- Task to carry out
Transcribe all of the records precisely as they are presented.

Start of Data section

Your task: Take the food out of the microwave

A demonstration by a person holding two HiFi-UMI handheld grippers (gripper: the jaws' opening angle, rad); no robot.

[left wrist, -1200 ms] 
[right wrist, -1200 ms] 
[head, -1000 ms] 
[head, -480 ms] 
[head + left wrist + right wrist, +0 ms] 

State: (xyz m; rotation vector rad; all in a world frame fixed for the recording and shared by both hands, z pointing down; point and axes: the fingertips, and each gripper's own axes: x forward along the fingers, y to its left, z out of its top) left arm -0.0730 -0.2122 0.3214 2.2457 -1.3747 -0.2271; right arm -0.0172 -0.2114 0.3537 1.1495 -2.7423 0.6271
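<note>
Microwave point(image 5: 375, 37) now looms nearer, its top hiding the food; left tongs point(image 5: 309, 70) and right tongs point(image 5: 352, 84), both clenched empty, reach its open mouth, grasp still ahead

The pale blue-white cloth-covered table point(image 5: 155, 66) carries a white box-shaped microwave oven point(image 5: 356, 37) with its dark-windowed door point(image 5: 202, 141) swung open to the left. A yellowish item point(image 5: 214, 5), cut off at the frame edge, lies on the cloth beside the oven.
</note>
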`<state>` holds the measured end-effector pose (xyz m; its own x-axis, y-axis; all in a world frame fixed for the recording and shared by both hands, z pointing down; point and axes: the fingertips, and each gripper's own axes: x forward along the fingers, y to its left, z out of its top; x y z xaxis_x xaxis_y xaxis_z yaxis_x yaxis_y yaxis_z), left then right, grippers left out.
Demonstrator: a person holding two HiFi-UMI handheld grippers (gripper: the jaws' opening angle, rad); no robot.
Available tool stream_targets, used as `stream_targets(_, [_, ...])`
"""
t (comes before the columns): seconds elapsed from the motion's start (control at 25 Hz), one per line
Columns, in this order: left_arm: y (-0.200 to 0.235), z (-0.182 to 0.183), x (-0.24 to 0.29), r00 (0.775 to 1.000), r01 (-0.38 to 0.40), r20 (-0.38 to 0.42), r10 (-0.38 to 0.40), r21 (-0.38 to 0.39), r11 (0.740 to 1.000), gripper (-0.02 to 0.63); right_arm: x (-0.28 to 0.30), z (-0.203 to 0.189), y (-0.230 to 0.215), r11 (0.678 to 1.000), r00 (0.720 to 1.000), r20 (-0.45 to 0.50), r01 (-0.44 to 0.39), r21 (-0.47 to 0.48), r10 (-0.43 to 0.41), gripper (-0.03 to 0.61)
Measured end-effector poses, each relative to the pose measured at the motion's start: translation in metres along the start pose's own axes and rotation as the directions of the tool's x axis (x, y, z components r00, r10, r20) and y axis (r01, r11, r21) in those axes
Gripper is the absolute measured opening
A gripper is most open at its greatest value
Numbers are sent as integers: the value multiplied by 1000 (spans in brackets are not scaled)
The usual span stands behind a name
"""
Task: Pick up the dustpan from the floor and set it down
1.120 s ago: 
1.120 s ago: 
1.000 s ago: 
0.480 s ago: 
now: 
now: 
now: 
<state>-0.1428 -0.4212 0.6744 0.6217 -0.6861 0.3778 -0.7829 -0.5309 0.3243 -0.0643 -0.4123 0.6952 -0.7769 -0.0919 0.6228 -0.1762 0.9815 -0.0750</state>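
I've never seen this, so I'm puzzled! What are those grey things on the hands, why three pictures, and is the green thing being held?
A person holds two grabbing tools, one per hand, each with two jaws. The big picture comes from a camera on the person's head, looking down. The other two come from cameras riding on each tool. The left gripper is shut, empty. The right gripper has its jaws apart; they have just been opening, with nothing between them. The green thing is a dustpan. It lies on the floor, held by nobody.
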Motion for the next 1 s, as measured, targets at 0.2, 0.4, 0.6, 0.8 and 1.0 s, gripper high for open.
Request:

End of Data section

- Finished exercise
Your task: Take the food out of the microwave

A demonstration by a person holding two HiFi-UMI handheld grippers (gripper: the jaws' opening angle, rad); no robot.

[left wrist, -1200 ms] 
[right wrist, -1200 ms] 
[head, -1000 ms] 
[head, -480 ms] 
[head + left wrist + right wrist, +0 ms] 

State: (xyz m; rotation vector rad; all in a world frame fixed for the recording and shared by both hands, z pointing down; point and axes: the fingertips, and each gripper's own axes: x forward along the fingers, y to its left, z out of its top) left arm -0.0730 -0.2122 0.3214 2.2457 -1.3747 -0.2271; right arm -0.0172 -0.2114 0.3537 1.1495 -2.7423 0.6271
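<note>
Microwave point(image 5: 375, 37) now looms nearer, its top hiding the food; left tongs point(image 5: 309, 70) and right tongs point(image 5: 352, 84), both clenched empty, reach its open mouth, grasp still ahead

The pale blue-white cloth-covered table point(image 5: 155, 66) carries a white box-shaped microwave oven point(image 5: 356, 37) with its dark-windowed door point(image 5: 202, 141) swung open to the left. A yellowish item point(image 5: 214, 5), cut off at the frame edge, lies on the cloth beside the oven.
</note>
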`<state>` holds the measured end-effector pose (xyz m; its own x-axis, y-axis; all in a world frame fixed for the recording and shared by both hands, z pointing down; point and axes: the fingertips, and each gripper's own axes: x forward along the fingers, y to its left, z out of its top; x y z xaxis_x xaxis_y xaxis_z yaxis_x yaxis_y yaxis_z), left then right, grippers left out.
Demonstrator: a person holding two HiFi-UMI handheld grippers (gripper: the jaws' opening angle, rad); no robot.
Available tool stream_targets, used as `stream_targets(_, [_, ...])`
"""
t (comes before the columns): seconds elapsed from the motion's start (control at 25 Hz), one per line
Columns, in this order: left_arm: y (-0.200 to 0.235), z (-0.182 to 0.183), x (-0.24 to 0.29), r00 (0.775 to 1.000), r01 (-0.38 to 0.40), r20 (-0.38 to 0.42), r10 (-0.38 to 0.40), r21 (-0.38 to 0.39), r11 (0.740 to 1.000), gripper (-0.02 to 0.63); right_arm: x (-0.28 to 0.30), z (-0.203 to 0.189), y (-0.230 to 0.215), r11 (0.678 to 1.000), r00 (0.720 to 1.000), r20 (-0.45 to 0.50), r01 (-0.44 to 0.39), r21 (-0.47 to 0.48), r10 (-0.43 to 0.41), gripper (-0.03 to 0.61)
Measured end-effector poses, each relative to the pose measured at the motion's start: translation in metres along the start pose's own axes and rotation as the directions of the tool's x axis (x, y, z components r00, r10, r20) and y axis (r01, r11, r21) in those axes
Gripper is the absolute measured opening
A gripper is most open at its greatest value
Numbers are sent as integers: the value multiplied by 1000 (spans in brackets are not scaled)
The usual span stands behind a name
"""
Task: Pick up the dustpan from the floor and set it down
1.120 s ago: 
1.120 s ago: 
1.000 s ago: 
0.480 s ago: 
now: 
now: 
now: 
<state>-0.1428 -0.4212 0.6744 0.6217 -0.6861 0.3778 -0.7829 -0.5309 0.3243 -0.0643 -0.4123 0.6952 -0.7769 -0.0919 0.6228 -0.1762 0.9815 -0.0750</state>
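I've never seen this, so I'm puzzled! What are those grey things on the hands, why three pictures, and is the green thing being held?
A person holds two grabbing tools, one per hand, each with two jaws. The big picture comes from a camera on the person's head, looking down. The other two come from cameras riding on each tool. The left gripper is shut, empty. The right gripper has its jaws apart; they have just been opening, with nothing between them. The green thing is a dustpan. It lies on the floor, held by nobody.
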Motion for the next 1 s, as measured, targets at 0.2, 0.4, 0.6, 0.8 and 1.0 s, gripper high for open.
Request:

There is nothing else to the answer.